### Exercise goal
Within the listing below, please copy exactly the lines between the line holding "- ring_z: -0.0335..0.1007" and the line holding "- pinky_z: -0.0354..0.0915", inclusive.

════

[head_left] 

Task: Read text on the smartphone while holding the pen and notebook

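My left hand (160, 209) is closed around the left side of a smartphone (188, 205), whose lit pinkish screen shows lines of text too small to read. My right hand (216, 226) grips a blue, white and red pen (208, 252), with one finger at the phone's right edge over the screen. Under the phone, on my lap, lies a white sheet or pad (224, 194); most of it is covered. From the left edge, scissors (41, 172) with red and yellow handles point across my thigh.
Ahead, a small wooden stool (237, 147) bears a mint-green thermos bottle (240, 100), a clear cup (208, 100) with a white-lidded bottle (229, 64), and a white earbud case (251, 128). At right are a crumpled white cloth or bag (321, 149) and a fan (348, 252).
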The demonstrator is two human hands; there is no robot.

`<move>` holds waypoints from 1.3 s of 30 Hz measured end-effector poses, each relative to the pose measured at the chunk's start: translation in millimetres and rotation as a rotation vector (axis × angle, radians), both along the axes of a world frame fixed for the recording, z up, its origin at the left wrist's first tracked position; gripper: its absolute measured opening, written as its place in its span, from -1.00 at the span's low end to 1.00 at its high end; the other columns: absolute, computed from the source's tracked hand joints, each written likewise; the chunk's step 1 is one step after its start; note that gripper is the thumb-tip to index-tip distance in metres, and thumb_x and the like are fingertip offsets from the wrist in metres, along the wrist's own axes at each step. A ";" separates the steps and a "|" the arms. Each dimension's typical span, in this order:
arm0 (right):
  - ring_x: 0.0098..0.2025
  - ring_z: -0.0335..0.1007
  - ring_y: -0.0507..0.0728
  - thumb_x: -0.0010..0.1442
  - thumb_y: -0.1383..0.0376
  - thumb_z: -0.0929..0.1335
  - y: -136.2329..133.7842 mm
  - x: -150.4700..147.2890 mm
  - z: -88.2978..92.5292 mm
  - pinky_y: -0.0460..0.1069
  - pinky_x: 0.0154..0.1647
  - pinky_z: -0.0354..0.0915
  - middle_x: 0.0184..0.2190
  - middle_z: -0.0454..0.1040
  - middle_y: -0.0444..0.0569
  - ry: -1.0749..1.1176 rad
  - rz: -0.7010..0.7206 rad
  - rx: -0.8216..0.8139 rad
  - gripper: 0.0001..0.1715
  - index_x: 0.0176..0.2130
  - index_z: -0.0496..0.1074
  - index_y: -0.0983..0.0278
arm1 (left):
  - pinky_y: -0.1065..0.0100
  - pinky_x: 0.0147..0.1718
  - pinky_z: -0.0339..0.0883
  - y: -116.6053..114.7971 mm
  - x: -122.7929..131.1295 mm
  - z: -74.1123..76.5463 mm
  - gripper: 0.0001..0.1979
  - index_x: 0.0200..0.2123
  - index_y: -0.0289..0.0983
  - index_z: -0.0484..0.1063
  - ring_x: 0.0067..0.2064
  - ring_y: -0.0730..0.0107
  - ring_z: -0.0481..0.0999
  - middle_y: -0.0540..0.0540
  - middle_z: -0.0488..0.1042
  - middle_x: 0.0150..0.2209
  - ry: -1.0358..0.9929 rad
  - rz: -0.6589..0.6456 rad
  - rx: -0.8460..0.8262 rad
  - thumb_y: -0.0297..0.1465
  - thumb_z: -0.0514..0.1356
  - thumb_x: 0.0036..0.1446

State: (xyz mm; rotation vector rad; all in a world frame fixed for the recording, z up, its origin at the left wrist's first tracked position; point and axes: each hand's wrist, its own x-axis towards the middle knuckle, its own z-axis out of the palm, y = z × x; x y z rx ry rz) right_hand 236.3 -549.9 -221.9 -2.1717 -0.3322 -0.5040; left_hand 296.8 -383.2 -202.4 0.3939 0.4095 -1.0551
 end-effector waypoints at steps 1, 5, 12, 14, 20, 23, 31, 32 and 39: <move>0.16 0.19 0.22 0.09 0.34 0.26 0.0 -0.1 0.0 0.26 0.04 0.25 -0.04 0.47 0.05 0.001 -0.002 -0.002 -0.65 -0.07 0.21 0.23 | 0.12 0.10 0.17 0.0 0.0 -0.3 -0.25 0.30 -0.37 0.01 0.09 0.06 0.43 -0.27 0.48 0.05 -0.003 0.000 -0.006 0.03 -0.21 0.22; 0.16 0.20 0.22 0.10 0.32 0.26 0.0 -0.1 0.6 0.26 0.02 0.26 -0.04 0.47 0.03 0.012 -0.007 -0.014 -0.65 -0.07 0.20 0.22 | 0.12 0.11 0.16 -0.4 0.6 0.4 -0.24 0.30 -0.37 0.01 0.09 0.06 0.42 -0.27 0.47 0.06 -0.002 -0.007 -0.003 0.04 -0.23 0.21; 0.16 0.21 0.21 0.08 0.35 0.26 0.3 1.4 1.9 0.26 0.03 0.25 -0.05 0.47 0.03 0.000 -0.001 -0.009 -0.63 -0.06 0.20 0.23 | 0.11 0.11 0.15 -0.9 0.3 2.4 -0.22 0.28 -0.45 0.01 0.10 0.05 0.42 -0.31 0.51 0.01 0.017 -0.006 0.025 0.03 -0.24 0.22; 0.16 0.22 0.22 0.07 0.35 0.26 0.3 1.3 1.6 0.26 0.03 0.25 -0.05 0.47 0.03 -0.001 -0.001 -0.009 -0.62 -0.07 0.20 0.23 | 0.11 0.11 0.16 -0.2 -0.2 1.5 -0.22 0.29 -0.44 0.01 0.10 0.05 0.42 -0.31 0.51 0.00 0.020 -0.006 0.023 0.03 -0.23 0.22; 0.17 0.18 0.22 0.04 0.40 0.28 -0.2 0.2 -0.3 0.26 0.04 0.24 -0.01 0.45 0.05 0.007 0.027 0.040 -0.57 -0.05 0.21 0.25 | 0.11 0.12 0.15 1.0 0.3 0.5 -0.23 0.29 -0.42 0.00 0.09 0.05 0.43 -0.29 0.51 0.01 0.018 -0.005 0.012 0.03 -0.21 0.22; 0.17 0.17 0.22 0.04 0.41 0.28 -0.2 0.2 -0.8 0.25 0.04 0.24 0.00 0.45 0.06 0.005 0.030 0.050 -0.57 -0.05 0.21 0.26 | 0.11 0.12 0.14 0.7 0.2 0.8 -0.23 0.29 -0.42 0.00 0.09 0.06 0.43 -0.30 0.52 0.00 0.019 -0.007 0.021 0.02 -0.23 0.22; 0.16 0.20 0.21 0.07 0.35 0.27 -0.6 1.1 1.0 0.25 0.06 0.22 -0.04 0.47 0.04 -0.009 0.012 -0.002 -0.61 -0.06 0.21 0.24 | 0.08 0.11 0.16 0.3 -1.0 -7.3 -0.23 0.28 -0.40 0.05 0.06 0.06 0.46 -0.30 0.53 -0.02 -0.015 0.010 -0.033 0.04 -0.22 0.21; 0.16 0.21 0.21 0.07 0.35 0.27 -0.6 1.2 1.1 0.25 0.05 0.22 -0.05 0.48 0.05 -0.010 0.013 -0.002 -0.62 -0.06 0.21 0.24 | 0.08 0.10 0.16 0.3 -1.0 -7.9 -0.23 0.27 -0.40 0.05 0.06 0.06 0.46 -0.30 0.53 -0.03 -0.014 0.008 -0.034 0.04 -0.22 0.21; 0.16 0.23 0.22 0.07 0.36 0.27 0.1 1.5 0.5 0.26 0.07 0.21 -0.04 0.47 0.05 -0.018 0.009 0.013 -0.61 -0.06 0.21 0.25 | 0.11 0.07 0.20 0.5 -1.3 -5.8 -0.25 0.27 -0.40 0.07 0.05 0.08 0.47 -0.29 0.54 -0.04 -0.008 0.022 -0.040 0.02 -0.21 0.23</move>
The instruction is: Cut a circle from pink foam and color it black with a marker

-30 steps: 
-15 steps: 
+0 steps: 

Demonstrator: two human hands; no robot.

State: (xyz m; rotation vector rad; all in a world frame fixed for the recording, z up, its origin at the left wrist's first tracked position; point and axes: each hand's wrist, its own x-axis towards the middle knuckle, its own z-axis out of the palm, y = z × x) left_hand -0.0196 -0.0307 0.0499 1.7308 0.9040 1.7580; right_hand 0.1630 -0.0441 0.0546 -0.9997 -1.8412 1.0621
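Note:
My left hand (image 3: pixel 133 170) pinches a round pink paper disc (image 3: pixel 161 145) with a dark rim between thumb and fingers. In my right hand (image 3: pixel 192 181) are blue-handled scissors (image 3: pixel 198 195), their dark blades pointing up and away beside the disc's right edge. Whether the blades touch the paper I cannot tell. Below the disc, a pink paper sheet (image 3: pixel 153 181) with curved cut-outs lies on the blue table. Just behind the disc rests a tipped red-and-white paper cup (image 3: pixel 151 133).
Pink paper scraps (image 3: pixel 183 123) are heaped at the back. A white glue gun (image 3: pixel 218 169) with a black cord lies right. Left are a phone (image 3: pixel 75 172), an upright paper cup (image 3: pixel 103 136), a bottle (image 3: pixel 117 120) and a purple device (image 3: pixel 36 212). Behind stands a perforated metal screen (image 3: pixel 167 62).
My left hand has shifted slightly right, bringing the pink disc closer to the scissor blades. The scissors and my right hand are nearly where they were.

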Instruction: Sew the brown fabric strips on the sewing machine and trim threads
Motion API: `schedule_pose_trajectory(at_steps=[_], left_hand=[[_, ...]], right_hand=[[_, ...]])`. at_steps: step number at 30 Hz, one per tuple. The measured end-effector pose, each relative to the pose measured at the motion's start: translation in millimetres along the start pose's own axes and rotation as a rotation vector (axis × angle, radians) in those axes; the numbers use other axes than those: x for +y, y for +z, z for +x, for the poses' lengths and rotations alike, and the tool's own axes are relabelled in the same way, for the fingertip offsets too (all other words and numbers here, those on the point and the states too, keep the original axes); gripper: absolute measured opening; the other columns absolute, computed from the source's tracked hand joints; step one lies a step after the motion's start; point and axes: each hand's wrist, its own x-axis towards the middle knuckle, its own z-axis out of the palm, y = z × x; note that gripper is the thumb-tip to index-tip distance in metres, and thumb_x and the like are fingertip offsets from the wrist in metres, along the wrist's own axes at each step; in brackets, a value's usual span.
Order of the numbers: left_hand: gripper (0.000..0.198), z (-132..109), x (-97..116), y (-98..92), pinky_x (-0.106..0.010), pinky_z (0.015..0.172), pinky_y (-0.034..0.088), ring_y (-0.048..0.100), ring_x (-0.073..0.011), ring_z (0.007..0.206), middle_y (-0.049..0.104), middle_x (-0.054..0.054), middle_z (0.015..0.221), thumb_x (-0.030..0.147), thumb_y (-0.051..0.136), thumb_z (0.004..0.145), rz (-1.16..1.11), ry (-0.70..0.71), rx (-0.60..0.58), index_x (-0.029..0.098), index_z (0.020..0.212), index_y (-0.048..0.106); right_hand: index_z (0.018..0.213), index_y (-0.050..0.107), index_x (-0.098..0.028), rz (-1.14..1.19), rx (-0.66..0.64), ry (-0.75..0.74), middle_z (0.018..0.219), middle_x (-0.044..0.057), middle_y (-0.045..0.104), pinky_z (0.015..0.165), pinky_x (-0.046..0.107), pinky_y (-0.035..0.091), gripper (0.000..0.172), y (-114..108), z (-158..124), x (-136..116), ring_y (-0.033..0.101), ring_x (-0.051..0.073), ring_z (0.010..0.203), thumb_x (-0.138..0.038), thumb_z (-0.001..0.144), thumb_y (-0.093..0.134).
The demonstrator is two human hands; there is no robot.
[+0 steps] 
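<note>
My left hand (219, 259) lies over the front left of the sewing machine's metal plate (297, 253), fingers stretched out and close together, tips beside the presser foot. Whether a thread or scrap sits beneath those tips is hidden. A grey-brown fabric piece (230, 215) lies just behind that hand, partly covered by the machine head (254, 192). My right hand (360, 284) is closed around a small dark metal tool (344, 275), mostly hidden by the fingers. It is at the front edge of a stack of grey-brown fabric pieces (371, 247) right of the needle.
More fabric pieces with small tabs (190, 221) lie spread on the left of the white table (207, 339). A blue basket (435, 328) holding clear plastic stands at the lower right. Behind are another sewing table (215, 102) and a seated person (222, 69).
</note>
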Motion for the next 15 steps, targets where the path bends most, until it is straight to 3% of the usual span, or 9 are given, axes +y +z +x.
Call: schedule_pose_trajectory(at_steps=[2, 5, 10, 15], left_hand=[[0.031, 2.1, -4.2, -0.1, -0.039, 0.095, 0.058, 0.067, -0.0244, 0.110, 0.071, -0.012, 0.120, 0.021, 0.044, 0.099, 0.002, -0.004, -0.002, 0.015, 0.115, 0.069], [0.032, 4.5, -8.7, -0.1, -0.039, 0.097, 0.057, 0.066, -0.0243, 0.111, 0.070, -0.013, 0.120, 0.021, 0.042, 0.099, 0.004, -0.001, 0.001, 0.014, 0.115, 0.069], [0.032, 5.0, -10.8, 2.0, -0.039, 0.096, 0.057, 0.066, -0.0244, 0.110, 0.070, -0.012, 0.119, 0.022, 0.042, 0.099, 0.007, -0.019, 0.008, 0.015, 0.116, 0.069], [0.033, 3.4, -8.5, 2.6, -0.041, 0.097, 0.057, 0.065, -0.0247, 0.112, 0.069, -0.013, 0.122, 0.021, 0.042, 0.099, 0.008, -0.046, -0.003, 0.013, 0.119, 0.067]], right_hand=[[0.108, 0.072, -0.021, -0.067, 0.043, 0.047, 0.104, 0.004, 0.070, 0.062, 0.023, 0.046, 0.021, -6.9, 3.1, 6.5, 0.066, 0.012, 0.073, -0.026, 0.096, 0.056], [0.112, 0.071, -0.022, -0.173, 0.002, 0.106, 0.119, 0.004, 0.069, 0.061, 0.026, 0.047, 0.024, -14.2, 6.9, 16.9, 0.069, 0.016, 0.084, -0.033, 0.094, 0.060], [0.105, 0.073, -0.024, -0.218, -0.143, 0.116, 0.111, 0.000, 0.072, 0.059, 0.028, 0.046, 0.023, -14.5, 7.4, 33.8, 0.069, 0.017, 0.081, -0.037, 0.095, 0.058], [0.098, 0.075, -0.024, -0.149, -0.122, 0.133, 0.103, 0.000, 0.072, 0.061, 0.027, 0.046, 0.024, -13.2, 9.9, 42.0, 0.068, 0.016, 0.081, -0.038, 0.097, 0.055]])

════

### Response below
  - ring_z: -0.0335..0.1007
  - ring_y: -0.0507..0.0728
  - thumb_x: -0.0010..0.1442
  - thumb_y: -0.1383..0.0376
  - thumb_z: -0.0929..0.1335
  - y: -136.2329..133.7842 mm
  - x: -150.4700..147.2890 mm
  - z: -88.2978..92.5292 mm
  - pinky_y: -0.0460..0.1069
  - pinky_x: 0.0154..0.1647
  - pinky_z: -0.0354..0.0915

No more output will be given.